Andrée A. Michaud, Le Ravissement (Fa)
Andrée A. Michaud
Le Ravissement
Québec, L’Instant même, 2001, 214 p.
Il y a fort à parier que le lecteur féru de roman policier ou de fantastique traditionnel aura des restrictions face à cette œuvre. Mais il se priverait d’expériences esthétiques intéressantes. En effet, en plus de son caractère hybride, Le Ravissement fait montre de qualités d’écriture indéniables qui ressortent à travers le style très évocateur de son auteure. Le fait que le texte repose entièrement sur de la narration (on ne retrouve pas de dialogues) en renforce l’intériorité et la profondeur : chaque mot et chaque phrase ont leur importance. De plus, en réinventant ces genres, André A. Michaud établit un certain pacte avec le lecteur qui doit faire un effort en conséquence.
Ce roman se divise en deux parties dont la première présente le point de vue d’une jeune femme prénommée Marie (ou Marnie ou Mary) qui est venue se réfugier à la campagne (plus précisément aux Bois noirs, dans la forêt de Grive) et qui est impliquée dans la disparition d’une fillette (Talia) après avoir eu une liaison avec un jeune homme boiteux prénommé Hank. Elle sera internée dans un asile psychiatrique. Il est également question de mystérieuses voix qui commandent la disparition de personnes…
Dix ans plus tard, une autre fillette est portée disparue et un policier (Harry) vient enquêter sur les lieux. Il y affrontera sensiblement les mêmes problèmes que Mary, ayant une aventure avec Elizabeth, la sœur de Harry, et se trouvant impliqué lui aussi dans la disparition mystérieuse de l’enfant. Il devra prendre une retraite anticipée en raison de sa responsabilité directe dans l’affaire.

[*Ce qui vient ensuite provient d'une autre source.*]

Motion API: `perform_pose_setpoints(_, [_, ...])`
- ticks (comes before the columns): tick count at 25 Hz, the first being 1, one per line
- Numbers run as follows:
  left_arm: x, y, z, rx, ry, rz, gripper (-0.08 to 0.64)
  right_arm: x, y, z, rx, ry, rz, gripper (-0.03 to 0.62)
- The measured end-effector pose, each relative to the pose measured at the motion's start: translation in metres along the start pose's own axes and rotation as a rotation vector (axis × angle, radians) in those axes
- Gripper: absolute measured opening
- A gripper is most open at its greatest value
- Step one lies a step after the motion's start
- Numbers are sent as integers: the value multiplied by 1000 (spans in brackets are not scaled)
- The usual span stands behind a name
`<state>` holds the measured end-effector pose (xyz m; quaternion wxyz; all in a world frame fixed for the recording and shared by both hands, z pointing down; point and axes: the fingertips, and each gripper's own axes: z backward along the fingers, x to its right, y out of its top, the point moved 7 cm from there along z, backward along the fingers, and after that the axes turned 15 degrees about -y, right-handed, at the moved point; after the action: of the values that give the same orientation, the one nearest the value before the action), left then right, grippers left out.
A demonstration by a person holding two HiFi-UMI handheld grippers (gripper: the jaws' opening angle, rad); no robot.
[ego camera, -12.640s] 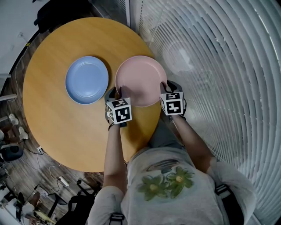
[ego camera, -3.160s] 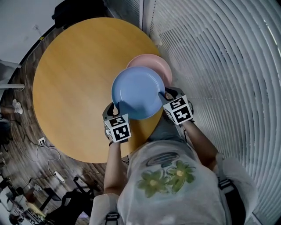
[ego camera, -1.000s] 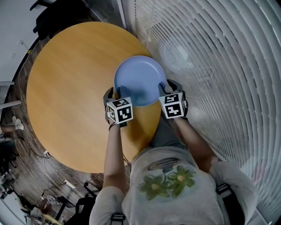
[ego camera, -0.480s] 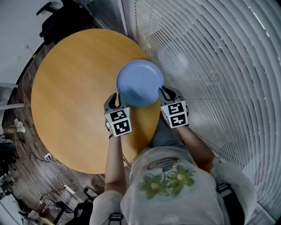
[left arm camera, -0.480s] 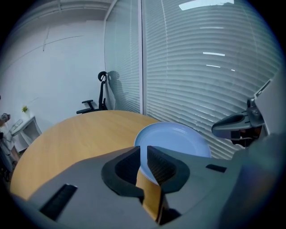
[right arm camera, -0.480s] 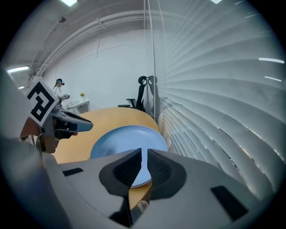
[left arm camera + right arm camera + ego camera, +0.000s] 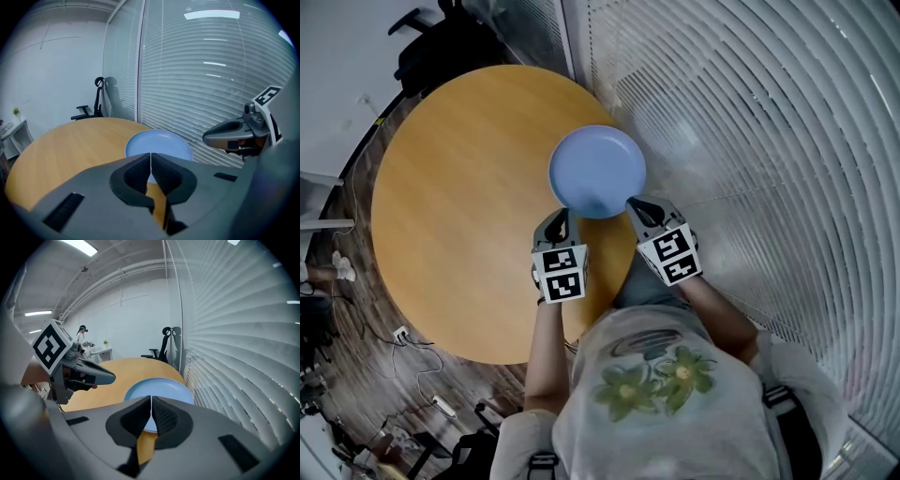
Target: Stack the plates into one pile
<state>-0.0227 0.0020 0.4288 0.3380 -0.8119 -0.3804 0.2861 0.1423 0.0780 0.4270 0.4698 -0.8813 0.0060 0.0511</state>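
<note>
A blue plate [image 7: 597, 172] lies flat near the right edge of the round wooden table [image 7: 459, 206]; no pink plate shows beneath it. It also appears in the left gripper view as the blue plate [image 7: 159, 143] and in the right gripper view as the blue plate [image 7: 159, 390]. My left gripper [image 7: 560, 217] hangs just short of the plate's near left rim, clear of it. My right gripper [image 7: 636, 206] is by the near right rim, also apart. Both pairs of jaws have just been closing and stand shut, pads together, with nothing between them [image 7: 150, 157] [image 7: 151, 399].
White slatted blinds [image 7: 750, 141] run along the table's right side. A black office chair [image 7: 441, 37] stands beyond the far edge. Cables lie on the dark floor [image 7: 403, 337] at the left. The person's torso is close to the near table edge.
Both grippers have come off the blue plate's rim and drawn back toward the person and upward. Their jaws have gone from open to shut. The plate stays on the table.
</note>
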Motion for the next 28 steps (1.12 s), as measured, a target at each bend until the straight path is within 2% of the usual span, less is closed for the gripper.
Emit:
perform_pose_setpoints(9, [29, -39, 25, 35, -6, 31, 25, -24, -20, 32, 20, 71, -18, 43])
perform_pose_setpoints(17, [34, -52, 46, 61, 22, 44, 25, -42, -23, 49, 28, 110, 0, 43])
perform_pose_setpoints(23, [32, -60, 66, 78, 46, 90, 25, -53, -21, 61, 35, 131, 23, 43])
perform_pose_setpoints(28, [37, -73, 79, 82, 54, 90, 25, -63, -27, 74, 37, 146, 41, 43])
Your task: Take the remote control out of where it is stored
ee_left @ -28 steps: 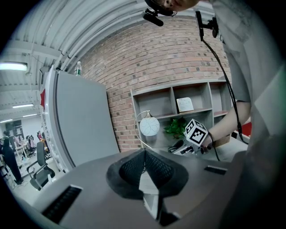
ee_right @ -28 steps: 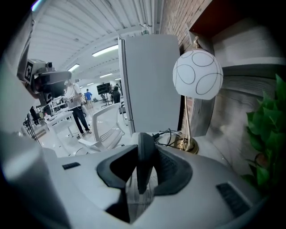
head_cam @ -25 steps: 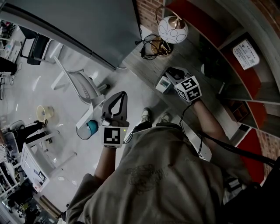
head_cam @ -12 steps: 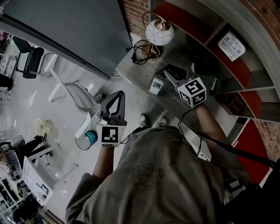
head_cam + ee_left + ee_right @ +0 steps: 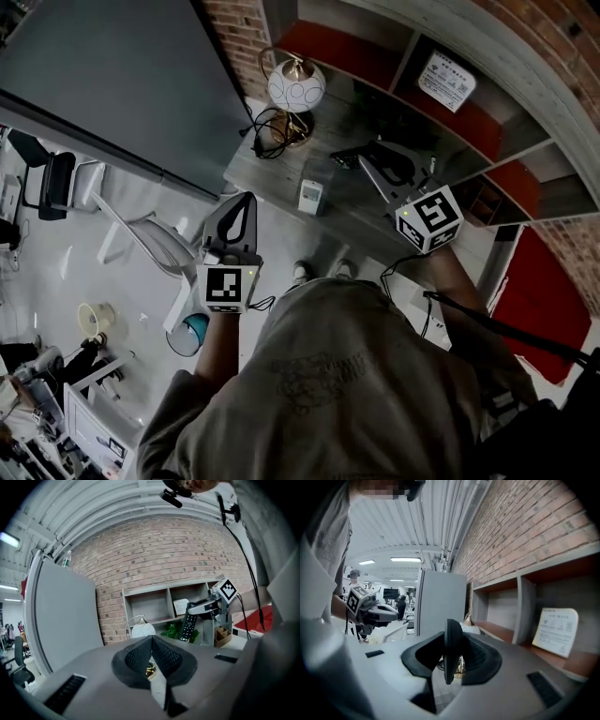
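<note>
The black remote control point(image 5: 188, 628) hangs button-side out from my right gripper point(image 5: 192, 613), in front of the shelf unit. In the right gripper view the remote point(image 5: 451, 648) stands edge-on between the jaws, which are shut on it. From the head view the right gripper point(image 5: 373, 161) reaches out over the grey desk point(image 5: 267, 178), with the remote point(image 5: 348, 157) a dark strip at its tip. My left gripper point(image 5: 246, 199) hovers off the desk's left edge; its pads point(image 5: 140, 654) meet with nothing between them.
A table lamp with a white globe point(image 5: 296, 86) and a tangle of cables point(image 5: 269, 131) stand at the desk's far end. A small white box point(image 5: 310, 195) lies near the front. The shelf holds a printed card point(image 5: 446, 80). A plant point(image 5: 174, 631) and a wooden organiser point(image 5: 222, 636) stand under it.
My right gripper has lifted well up above the desk with the remote in it. The left gripper has drifted slightly, still shut. The head view has tilted toward the shelves.
</note>
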Action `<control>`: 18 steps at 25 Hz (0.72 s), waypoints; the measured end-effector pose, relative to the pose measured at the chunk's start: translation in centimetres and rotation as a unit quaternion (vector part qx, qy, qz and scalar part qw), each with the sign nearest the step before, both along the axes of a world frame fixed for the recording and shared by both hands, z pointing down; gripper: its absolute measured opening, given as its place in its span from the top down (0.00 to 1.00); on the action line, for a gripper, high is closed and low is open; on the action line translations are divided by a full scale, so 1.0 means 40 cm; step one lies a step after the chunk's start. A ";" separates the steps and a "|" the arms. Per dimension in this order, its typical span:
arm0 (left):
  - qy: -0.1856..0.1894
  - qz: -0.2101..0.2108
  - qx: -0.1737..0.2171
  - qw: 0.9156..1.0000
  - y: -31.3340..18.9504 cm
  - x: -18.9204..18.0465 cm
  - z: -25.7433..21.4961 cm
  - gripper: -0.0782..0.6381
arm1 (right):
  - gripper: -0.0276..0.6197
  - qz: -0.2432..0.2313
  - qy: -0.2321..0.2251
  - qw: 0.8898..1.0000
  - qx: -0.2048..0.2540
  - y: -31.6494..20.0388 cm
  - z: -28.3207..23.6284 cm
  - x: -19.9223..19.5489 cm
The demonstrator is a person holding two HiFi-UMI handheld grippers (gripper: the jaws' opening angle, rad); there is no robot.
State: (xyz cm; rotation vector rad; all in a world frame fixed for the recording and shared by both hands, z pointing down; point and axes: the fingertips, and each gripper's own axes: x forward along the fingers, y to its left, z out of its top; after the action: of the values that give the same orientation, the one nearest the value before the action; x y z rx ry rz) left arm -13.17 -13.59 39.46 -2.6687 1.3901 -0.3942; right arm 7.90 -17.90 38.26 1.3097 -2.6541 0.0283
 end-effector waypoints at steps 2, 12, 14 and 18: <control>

Les voix sont un élément intéressant, car elles donnent une dimension mythologique au texte, lequel est bâti sur l’illusion et la folie (du moins partiellement). Le lien est souvent ténu entre la réalité et le mensonge : « J’essaie néanmoins de sourire, d’un impossible mais sincère sourire, puis je ferme les yeux, pour ne pas avoir à constater qu’Alfie n’est plus là, que le petit chien qui me suivait pas à pas depuis des semaines, fidèle en cela à Maria, n’a peut-être jamais existé. (p. 211) »
On apprend que Maria, une fillette avec qui Harry quitte le pays, n’est que le fruit de son imagination, de sa folie devrait-on dire. Comme si on voulait nous signifier que la frontière entre l’illusion et la réalité s’avère somme toute assez mince.
L’auteure joue beaucoup sur le symbolisme, plus spécifiquement en recourant à des figures telles les papillons et les mouches, ces dernières semblant être associées à la mort : en tuant des mouches, Marnie semble développer un désir de tuer des humains.
« Ce n’était pas que la mouche soit morte qui me bouleversa, mais ma capacité de tuer, la force de ma volonté au moment où j’avais abattu sur elle le bout de carton roulé.
Toute la journée, je réfléchis à cette constatation, construisant un argument d’une logique implacable duquel je déduisis que si je pouvais tuer une mouche, rien ne m’était impossible. (p. 38-39) »
J’ai également apprécié la réflexion sur la mort et sur le temps que l’on veut retenir, questionnement qui se manifeste entre autres à travers le remplacement de membres de la petite communauté qui, ainsi, se régénère. Par ailleurs, l’angoisse du vieillissement est manifeste ; c’est un élément déterminant (sans être majeur), mais il ne tient pas une aussi grande place que la folie et la démesure qui donnent toute sa raison d’être au texte.
Ce roman, qui a valu à son auteure le Prix littéraire du Gouverneur général, conviendra certes à ceux qui n’ont pas peur de se tourner vers des expériences nouvelles de lecture. On aura plaisir à parcourir plusieurs fois ce texte qui renferme plusieurs pistes et qui, tout en se montrant innovateur et en déconstruisant les règles du roman policier et fantastique, sait rejoindre ceux que la langue ne laisse pas indifférents.